WHAT IS EXPECTED:
Reduce the material below to its lines containing "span".

MATERIAL FOR THIS EXERCISE:
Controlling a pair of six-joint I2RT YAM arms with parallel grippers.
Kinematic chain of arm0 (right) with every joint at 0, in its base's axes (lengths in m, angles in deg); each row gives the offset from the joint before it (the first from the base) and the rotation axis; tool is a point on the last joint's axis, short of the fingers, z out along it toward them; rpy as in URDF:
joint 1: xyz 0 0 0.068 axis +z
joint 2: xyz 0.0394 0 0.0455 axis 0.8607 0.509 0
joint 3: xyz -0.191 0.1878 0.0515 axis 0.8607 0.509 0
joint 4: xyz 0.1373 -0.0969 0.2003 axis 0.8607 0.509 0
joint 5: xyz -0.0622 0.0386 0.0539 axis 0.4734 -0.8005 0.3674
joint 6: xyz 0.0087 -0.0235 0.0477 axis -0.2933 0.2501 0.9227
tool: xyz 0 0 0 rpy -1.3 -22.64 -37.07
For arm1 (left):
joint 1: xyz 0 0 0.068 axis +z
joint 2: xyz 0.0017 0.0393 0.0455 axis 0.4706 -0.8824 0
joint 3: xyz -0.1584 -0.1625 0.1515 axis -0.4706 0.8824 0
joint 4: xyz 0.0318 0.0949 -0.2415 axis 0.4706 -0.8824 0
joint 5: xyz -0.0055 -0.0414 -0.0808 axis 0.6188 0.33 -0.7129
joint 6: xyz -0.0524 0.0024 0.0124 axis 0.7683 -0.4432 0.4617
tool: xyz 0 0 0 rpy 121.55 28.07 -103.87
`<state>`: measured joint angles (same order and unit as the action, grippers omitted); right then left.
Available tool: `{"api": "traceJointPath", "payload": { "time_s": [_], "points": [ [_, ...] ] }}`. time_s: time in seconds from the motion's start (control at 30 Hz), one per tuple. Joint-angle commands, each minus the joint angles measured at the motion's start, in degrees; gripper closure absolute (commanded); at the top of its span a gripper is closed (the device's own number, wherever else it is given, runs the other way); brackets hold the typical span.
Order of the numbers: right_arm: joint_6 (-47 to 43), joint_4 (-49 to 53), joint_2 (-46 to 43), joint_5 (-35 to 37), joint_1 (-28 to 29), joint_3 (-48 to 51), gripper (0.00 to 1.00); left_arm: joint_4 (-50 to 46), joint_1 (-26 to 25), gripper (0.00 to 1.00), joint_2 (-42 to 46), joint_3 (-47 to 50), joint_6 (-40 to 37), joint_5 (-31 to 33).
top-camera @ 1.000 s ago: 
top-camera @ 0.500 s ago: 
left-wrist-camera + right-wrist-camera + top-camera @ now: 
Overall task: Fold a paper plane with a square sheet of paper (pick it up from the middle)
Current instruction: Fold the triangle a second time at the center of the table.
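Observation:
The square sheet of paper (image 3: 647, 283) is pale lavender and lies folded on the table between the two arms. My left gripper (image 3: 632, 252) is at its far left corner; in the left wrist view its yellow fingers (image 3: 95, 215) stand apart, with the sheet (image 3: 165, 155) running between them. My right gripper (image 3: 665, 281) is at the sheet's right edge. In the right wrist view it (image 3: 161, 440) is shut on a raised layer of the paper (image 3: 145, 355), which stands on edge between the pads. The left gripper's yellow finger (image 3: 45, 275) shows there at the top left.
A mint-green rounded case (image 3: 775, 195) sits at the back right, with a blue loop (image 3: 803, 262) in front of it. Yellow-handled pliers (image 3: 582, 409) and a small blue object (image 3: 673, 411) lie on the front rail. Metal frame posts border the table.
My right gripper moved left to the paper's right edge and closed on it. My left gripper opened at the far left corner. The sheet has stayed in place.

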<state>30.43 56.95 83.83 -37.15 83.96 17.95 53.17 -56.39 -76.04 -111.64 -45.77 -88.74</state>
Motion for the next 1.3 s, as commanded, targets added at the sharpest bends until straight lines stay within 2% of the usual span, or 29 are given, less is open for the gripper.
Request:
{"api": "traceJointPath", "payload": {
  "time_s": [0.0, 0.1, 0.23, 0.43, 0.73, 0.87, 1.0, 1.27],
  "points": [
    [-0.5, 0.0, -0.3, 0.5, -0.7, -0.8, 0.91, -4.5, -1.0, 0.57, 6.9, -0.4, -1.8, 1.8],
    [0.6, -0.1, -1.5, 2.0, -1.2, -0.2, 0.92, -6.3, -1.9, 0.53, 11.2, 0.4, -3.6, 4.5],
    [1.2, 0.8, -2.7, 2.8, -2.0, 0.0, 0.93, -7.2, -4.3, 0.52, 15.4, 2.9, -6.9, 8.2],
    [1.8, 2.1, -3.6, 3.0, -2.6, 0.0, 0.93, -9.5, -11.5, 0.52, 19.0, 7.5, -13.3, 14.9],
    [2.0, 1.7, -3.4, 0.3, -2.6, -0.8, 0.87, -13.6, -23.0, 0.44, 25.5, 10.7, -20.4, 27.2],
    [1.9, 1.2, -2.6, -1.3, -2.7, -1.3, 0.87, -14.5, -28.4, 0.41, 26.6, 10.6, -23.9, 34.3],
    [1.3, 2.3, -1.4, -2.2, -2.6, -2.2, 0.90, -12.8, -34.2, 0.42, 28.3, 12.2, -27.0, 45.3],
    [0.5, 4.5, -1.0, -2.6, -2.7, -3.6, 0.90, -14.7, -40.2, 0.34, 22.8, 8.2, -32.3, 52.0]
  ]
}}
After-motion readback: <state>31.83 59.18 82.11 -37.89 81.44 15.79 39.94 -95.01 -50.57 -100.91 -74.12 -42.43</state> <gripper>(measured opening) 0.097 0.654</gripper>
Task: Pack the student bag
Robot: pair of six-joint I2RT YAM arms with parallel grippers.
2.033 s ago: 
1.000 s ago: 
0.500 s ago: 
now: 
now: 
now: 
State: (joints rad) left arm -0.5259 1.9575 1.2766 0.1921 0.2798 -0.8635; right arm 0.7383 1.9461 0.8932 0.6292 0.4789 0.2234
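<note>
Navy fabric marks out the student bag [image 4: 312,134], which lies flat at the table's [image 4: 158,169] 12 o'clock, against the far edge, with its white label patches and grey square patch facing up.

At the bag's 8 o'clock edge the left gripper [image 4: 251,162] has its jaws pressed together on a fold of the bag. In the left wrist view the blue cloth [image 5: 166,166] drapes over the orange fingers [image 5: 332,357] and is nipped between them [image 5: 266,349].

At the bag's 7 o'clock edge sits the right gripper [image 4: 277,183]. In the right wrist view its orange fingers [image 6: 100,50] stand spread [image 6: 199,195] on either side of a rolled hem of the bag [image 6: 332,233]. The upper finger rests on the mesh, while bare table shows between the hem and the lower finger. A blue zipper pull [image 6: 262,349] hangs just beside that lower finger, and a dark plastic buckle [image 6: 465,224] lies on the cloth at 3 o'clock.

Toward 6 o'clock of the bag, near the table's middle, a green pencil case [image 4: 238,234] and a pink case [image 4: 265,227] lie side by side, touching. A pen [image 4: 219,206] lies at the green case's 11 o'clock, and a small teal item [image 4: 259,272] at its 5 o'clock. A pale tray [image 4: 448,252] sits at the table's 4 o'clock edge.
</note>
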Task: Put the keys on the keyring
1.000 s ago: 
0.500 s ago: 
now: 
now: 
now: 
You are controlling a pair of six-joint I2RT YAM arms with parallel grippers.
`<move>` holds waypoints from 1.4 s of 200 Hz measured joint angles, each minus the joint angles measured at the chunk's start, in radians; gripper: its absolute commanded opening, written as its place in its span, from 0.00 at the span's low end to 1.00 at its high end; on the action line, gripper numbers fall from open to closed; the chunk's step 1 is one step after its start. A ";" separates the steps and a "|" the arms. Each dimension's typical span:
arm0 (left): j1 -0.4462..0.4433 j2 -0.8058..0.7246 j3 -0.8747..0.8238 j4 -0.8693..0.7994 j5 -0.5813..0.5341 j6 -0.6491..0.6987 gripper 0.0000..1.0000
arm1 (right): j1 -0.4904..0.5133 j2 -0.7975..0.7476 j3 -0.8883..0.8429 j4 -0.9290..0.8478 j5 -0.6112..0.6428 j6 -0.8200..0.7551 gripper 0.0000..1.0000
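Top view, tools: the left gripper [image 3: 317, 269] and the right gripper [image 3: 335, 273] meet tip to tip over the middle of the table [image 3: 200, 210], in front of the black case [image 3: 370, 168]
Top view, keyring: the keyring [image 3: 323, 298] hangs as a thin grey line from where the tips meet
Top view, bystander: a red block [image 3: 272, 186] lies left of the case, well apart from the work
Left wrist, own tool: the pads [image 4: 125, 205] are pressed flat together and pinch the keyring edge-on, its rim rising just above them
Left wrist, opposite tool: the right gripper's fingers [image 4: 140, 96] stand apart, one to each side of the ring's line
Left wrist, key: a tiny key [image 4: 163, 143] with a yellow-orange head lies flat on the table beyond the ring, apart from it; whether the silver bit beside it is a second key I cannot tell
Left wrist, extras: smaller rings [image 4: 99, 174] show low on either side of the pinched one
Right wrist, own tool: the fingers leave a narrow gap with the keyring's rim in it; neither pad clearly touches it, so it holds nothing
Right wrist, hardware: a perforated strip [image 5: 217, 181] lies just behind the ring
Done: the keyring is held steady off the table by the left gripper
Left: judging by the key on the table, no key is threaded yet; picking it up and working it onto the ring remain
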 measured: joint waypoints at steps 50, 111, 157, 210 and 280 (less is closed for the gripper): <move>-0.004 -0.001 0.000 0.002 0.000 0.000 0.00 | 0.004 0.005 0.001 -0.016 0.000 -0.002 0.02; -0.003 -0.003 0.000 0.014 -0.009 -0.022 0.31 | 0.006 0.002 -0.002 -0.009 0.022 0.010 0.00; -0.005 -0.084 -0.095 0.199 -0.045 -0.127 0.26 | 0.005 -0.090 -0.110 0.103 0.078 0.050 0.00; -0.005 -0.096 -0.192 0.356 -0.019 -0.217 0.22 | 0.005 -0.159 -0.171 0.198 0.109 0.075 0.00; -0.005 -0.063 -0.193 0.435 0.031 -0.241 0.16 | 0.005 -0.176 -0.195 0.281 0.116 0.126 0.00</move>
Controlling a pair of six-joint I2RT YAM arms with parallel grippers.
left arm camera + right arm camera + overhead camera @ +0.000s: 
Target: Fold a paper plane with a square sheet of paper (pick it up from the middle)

SOLUTION:
Available tool: `{"api": "traceJointPath", "payload": { "time_s": [_], "points": [ [_, ...] ] }}`. time_s: time in seconds from the motion's start (control at 30 Hz), one per tuple. Joint-angle commands, each minus the joint angles measured at the motion's start, in degrees; gripper closure absolute (commanded); at the top of its span a gripper is closed (the device's own number, wherever else it is given, runs the other way); brackets hold the typical span.
Motion for the next 1.3 s, as commanded, targets added at the sharpest bends until straight lines stay within 2% of the usual span, or 29 are given, less is open for the gripper.
`<move>` holds waypoints from 1.4 s of 200 Hz measured joint angles, each minus the joint angles measured at the chunk's start, in radians; gripper: its absolute commanded opening, written as its place in its span, from 0.00 at the span's low end to 1.00 at its high end; on the action line, gripper numbers fall from open to closed; the chunk's step 1 is one step after its start. A ";" separates the steps and a "|" the arms. Each dimension's typical span:

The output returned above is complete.